» Problem: Write out, without any change, the lines in the material below that run from the line with "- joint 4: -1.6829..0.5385" through the line with "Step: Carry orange", both included.

» Input for this task:
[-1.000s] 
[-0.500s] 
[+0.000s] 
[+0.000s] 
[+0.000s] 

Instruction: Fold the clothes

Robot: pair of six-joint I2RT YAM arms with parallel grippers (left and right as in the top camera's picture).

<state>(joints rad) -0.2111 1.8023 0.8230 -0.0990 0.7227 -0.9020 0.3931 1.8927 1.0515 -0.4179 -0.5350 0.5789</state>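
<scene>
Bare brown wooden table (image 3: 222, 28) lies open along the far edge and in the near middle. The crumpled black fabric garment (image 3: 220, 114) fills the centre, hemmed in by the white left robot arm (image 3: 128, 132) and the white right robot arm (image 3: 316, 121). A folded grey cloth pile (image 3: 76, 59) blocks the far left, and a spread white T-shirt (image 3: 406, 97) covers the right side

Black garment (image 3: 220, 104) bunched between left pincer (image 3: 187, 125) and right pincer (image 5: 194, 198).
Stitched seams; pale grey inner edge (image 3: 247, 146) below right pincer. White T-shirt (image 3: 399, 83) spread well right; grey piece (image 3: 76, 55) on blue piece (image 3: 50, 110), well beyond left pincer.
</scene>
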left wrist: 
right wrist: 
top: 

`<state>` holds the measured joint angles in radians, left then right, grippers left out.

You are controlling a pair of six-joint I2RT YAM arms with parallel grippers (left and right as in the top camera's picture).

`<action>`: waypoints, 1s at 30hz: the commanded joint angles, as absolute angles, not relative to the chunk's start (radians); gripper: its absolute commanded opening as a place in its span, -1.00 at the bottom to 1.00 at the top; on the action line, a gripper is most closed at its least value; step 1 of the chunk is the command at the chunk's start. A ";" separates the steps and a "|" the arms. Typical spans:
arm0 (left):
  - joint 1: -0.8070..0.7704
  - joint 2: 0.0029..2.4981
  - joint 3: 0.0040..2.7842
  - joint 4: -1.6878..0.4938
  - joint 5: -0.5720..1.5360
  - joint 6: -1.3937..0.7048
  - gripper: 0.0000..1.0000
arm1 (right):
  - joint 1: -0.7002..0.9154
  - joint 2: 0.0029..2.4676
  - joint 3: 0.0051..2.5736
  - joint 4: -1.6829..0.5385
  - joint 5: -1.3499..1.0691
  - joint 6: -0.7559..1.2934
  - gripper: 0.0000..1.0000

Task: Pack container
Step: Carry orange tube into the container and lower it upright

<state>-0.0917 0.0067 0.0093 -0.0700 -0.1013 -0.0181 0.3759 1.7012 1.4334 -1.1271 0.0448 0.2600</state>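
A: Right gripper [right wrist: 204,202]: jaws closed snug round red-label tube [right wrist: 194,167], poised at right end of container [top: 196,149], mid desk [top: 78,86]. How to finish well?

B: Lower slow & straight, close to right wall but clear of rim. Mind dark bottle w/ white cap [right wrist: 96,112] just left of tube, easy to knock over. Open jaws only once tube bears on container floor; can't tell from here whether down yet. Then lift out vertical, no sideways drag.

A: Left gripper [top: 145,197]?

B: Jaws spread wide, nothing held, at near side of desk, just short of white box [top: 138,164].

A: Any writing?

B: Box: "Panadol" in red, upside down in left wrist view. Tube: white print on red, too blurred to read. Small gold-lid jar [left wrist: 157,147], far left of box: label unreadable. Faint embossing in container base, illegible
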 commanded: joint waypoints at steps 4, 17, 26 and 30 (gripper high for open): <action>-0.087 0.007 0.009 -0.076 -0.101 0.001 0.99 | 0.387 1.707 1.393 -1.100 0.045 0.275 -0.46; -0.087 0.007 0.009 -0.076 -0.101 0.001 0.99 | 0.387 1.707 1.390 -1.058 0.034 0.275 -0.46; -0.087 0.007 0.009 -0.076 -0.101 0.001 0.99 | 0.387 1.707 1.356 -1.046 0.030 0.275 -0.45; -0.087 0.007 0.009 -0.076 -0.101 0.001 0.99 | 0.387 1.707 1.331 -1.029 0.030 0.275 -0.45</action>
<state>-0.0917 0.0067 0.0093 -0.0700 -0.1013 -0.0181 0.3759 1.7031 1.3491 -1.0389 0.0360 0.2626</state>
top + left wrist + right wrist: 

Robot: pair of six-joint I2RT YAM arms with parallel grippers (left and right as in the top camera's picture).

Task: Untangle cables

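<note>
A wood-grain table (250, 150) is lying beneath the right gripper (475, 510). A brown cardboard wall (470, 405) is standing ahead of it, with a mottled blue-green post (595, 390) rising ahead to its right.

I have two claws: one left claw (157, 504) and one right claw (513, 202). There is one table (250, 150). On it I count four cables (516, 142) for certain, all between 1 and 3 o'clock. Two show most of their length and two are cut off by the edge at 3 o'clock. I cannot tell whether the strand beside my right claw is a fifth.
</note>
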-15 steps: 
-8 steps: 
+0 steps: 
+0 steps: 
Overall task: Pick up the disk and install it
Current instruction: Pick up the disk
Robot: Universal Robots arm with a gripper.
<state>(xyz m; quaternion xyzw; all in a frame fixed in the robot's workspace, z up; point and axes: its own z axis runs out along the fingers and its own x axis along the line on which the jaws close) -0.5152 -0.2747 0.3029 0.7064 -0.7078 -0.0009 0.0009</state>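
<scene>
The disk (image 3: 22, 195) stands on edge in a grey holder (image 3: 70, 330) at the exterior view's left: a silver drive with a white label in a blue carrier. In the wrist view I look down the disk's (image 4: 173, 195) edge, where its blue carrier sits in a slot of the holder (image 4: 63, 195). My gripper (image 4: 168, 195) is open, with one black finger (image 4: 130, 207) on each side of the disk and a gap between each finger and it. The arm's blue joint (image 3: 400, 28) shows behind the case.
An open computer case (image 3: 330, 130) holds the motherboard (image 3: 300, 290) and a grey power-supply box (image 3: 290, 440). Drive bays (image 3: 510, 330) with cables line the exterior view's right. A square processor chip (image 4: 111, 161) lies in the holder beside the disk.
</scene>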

» Reply:
  - joint 4: -1.6829..0.5385
  - joint 5: -1.3499..1.0691
  - joint 6: -0.7559..1.2934
  - gripper: 0.0000..1.0000

Task: Pack container
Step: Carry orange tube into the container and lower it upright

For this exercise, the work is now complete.